▸ **WHAT IS REQUIRED**
From the line that includes "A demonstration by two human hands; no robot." down to the final line of the data below, copy every line exactly and leave the rest out.
· · · ·
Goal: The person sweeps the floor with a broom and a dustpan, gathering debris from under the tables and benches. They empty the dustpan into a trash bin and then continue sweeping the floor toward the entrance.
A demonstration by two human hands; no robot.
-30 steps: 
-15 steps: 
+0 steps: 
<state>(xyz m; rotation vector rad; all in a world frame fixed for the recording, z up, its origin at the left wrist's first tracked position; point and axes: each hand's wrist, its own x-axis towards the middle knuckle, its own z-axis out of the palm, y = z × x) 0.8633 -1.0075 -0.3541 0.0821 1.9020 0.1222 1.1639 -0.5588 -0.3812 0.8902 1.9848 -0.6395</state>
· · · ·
▸ **EXERCISE ANSWER**
A demonstration by two human hands; no robot.
-30 steps: 
-15 steps: 
+0 steps: 
<state>(xyz m; rotation vector rad; all in a world frame fixed for the recording, z up, its origin at the left wrist's first tracked position; point and axes: each hand's wrist, its own x-axis towards the middle knuckle, its own z-axis out of the palm, y = z × x) 0.8633 -1.0075 -0.3541 0.0821 1.9020 0.1222 1.1639 -0.5588 -0.3812 0.8902 1.9848 -0.6395</state>

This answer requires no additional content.